Friday I take my language test. This is where I stalled out last time, not quite getting to the 3/3 I needed to get off language probation before I went to Cotonou. You see, when you first join the Foreign Service, you’re on a five year time clock. At some time before then, you need to get tenure, part of which is mastering (more or less) a language.
My brain and languages do not mix well. I can get to a certain point, but the details of correct grammar as used on-the-fly defeat me.
I have no doubt I am better in French (particularly speaking) than I was when I tested before Cotonou, but the test is a crapshoot. Who will be your evaluators? What reading articles will they choose for you? Which presentation topics will they offer? Will you have the vocabulary to deal with them?
The presentation was what killed me last time, so I am preparing for it differently this time. I’m practicing the structure more than the details.

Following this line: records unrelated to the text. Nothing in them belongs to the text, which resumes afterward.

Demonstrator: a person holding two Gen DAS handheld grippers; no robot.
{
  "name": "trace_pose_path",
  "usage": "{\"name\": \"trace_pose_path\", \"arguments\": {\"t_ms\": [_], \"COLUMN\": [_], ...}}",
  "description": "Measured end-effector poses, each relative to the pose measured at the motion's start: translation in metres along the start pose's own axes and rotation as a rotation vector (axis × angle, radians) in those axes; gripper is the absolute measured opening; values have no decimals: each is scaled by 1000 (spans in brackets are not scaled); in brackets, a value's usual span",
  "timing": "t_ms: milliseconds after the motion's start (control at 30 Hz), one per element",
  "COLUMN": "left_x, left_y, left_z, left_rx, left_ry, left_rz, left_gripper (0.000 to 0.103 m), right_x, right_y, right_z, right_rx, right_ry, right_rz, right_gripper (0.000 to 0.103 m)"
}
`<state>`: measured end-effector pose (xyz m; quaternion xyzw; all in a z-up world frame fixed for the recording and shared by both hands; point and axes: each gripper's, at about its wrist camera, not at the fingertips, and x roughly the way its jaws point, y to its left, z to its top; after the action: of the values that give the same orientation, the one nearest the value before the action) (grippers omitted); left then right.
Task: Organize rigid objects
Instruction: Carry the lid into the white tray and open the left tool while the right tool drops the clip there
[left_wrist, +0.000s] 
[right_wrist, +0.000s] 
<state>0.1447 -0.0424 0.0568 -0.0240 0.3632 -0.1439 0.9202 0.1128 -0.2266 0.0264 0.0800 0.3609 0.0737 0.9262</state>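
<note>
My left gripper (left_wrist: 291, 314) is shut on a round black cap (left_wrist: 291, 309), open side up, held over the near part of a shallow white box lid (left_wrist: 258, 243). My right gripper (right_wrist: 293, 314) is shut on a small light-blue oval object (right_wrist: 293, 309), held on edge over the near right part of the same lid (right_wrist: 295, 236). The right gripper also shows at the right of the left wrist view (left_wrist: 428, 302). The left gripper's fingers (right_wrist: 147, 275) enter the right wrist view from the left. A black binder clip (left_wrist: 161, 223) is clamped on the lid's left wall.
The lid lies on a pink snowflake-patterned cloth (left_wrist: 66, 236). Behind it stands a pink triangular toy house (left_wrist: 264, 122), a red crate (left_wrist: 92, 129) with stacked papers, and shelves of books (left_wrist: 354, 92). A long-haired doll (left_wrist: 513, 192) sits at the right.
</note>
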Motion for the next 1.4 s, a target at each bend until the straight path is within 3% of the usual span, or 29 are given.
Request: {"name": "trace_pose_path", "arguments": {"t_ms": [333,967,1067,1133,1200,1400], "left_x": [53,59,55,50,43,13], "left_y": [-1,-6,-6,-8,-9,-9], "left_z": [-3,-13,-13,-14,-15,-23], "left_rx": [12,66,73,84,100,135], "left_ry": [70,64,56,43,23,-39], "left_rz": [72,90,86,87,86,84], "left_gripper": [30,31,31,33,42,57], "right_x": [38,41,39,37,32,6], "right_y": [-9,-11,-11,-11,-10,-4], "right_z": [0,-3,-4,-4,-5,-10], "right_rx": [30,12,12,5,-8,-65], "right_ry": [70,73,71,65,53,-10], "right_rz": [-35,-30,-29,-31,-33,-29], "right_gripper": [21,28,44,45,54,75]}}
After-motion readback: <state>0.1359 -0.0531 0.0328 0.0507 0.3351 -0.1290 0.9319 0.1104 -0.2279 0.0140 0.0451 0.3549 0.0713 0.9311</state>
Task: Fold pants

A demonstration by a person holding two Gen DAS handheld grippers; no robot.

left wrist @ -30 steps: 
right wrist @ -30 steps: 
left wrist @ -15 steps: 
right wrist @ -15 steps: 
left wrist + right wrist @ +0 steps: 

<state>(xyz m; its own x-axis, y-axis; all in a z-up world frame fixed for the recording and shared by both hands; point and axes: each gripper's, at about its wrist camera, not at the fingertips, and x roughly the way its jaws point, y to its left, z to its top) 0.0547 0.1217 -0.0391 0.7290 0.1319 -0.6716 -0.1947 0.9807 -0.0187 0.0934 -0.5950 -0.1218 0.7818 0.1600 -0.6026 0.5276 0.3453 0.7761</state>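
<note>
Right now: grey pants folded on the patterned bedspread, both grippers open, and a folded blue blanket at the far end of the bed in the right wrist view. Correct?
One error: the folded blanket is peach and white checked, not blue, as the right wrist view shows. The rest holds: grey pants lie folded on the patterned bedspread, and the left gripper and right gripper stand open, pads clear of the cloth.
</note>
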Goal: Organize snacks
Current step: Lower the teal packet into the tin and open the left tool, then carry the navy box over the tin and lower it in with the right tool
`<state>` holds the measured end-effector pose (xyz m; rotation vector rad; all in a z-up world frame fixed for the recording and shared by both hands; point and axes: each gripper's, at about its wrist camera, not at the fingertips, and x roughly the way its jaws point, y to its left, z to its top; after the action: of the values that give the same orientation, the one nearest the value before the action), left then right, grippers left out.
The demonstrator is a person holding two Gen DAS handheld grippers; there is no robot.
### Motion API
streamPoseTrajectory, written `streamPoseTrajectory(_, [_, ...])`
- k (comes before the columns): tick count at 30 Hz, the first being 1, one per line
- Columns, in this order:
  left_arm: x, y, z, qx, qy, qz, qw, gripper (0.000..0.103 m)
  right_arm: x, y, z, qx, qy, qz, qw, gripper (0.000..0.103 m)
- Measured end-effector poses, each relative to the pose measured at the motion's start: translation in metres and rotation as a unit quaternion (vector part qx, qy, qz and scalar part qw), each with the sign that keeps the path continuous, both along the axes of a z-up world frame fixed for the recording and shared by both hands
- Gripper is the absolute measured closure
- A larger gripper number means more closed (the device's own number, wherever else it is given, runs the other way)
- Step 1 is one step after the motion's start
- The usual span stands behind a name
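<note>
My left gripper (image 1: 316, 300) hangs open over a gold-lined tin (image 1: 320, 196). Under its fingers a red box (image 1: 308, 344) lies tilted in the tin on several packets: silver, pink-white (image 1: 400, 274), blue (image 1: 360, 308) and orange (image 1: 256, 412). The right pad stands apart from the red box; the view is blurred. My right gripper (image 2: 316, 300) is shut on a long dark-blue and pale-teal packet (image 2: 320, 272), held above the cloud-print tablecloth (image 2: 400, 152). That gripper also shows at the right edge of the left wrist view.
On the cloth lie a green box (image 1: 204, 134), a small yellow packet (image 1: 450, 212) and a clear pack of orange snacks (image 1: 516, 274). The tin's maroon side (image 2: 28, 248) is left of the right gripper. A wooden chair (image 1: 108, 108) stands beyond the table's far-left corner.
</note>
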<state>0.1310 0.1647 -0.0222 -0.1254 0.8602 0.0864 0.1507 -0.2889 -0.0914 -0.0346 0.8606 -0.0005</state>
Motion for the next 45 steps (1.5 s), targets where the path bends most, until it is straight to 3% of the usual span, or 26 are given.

As I drive, I give a presentation on a topic I haven’t done before. It helps me think about how I would deal with that topic, and if I am missing any vocabulary (for example, I just looked up “steam engine” for my presentation on energy). I give the presentations out loud, because your French is always better in your head. I repeat and repeat the openings and closings so they become (close to) automatic.
Is language important to our work overseas? Yes it is. Is it the most important? I don’t really think so. Language is a tool, but it is only one tool. It reminds me of when I was majoring in Journalism but couldn’t type worth a damn. I almost wasn’t allowed into the basic journalism course because of my typing, but one did, I aced the class, almost always being among the first to finish an assignment. Why? Because it’s not all about typing speed! It’s also not all about language.
Nevertheless, this week, it’s practiquer, practiquer, practiquer!